Marius sur cette barricade après l’octogénaire, c’était la vision de la jeune révolution après l’apparition de la vieille.
— Sauter la barricade ! dit un sergent, et toi aussi !
Marius répondit :
— Et moi aussi.
Et il approcha la torche du baril de poudre.
Mais il n’y avait déjà plus personne sur le barrage. Les assaillants, laissant leurs morts et leurs blessés, refluaient pêle-mêle et en désordre vers l’extrémité de la rue et s’y perdaient de nouveau dans la nuit. Ce fut un sauve-qui-peut.
La barricade était dégagée...
Une émotion poignante vint assombrir la joie de la barricade dégagée.
On fit l’appel, un des insurgés manquait.
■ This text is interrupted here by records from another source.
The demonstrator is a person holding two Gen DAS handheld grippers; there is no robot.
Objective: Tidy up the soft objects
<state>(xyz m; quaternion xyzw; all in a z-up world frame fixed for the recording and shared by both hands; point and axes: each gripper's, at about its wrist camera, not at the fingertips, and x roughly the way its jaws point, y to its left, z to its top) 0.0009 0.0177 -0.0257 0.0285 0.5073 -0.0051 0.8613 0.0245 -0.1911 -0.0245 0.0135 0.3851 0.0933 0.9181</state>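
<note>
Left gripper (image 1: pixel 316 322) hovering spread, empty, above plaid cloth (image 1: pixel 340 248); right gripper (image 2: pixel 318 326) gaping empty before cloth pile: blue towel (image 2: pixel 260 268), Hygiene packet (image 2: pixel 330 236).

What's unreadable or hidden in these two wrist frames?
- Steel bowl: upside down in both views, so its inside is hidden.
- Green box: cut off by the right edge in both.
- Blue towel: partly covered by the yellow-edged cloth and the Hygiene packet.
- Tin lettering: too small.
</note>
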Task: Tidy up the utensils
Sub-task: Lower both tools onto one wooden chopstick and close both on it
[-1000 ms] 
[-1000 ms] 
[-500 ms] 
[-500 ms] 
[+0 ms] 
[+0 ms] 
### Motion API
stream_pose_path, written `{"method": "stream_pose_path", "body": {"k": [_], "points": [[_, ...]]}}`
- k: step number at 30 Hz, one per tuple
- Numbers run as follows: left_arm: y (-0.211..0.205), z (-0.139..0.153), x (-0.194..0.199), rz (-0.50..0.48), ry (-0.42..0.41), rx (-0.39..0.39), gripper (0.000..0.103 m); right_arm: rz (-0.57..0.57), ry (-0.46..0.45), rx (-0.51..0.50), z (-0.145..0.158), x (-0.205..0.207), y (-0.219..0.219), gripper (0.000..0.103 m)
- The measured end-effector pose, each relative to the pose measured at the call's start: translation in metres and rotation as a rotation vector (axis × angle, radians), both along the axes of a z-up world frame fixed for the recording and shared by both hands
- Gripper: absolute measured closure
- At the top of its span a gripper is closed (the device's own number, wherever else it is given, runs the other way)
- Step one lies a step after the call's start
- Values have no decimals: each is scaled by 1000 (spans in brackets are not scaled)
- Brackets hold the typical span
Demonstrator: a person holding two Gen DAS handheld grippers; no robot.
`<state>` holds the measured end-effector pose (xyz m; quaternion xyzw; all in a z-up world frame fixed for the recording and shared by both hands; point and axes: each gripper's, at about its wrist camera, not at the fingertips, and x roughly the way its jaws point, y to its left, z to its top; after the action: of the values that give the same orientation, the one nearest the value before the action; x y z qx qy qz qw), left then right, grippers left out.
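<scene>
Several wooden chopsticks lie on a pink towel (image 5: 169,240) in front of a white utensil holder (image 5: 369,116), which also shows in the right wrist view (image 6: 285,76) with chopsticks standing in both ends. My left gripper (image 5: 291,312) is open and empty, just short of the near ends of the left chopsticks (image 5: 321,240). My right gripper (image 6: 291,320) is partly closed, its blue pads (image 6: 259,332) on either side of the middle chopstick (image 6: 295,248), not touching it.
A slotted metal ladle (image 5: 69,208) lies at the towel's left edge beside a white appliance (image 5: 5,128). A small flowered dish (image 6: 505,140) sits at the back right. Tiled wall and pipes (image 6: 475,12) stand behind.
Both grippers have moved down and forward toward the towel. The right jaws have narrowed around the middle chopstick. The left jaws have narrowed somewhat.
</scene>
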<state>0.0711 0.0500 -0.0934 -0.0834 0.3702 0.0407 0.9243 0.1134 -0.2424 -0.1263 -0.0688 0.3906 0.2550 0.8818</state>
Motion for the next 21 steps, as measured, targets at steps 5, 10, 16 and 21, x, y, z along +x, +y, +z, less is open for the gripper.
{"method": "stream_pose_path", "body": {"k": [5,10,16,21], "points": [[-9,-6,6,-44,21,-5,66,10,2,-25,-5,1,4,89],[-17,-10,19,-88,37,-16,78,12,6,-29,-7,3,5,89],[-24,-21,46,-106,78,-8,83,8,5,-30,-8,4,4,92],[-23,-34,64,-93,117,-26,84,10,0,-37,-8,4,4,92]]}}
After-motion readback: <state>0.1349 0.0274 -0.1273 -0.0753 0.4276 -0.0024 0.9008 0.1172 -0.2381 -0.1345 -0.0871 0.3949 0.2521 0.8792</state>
Et qui ? Un des plus chers, un des plus vaillants, Jean Prouvaire. On le chercha parmi les blessés, il n’y était pas. On le chercha parmi les morts, il n’y était pas. Il était évidemment prisonnier.
Il y avait au bout de la rue un cliquetis d’armes significatif.
On entendit une voix mâle crier :
— Vive la France ! vive l’avenir.
On reconnut la voix de Prouvaire.
Un éclair passa et une détonation éclata.
Le silence se refit.
— Ils l’ont tué, s’écria Combeferre.